Rep. Liz Cheney of Wyoming could be ousted as the No. 3 ranking House Republican this month because she refuses to quit criticizing Trump for claiming the 2020 election was stolen and allegedly fomenting the Jan. 6 ransacking of the United States Capitol. “The 2020 presidential election was not stolen,” Cheney tweeted Monday. “Anyone who claims it was is spreading THE BIG LIE, turning their back on the rule of law, and poisoning our democratic system.”

Many congressional Republicans secretly share Cheney’s views but are tired of litigating Trump’s presidency and fear antagonizing him. Both risk a backlash from GOP voters back home and make it harder to turn the page and reach a point at which Trump’s influence over the party is more befitting an ex-president than one who still sits in the Oval Office, some Republican insiders say.
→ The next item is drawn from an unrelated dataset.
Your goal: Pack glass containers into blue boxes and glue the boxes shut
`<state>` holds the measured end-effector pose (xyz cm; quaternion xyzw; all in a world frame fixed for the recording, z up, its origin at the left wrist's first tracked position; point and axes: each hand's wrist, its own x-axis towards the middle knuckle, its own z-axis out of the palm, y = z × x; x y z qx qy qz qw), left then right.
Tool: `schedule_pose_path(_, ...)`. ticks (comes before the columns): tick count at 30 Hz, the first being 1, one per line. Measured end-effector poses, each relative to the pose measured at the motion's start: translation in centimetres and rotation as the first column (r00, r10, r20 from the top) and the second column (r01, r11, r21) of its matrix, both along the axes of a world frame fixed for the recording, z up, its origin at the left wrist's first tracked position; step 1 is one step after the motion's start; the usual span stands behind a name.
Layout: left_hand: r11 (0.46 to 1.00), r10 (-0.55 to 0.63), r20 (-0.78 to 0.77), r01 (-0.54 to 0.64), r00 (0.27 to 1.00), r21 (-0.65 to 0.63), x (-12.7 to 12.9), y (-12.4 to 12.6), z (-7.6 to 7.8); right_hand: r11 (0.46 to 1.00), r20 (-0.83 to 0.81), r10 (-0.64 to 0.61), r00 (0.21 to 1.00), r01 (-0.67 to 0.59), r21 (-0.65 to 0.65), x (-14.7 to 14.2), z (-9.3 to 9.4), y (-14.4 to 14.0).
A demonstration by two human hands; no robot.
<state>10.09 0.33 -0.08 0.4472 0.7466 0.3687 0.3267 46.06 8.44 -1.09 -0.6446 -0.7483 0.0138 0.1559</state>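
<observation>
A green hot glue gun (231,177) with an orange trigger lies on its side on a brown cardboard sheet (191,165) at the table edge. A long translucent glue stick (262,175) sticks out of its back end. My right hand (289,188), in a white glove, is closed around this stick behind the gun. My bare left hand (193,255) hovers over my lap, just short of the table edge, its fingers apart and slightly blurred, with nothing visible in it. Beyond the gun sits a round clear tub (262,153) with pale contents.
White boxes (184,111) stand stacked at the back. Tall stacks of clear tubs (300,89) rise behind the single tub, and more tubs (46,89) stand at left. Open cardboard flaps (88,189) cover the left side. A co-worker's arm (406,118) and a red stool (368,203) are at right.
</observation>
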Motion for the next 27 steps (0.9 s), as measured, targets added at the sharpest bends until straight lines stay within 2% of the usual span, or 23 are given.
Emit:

“He’s gone, and they want his half-life to quickly degrade,” said Rob Stutzman, a Republican strategist in California often critical of Trump. “It’s a matter of strategy. I don’t know that it’s mutually exclusive to eradicate Trumpism but realize to effectively do so may mean not talking about Trump.”

“Never Trump” Republicans are the same minority in the GOP they have always been.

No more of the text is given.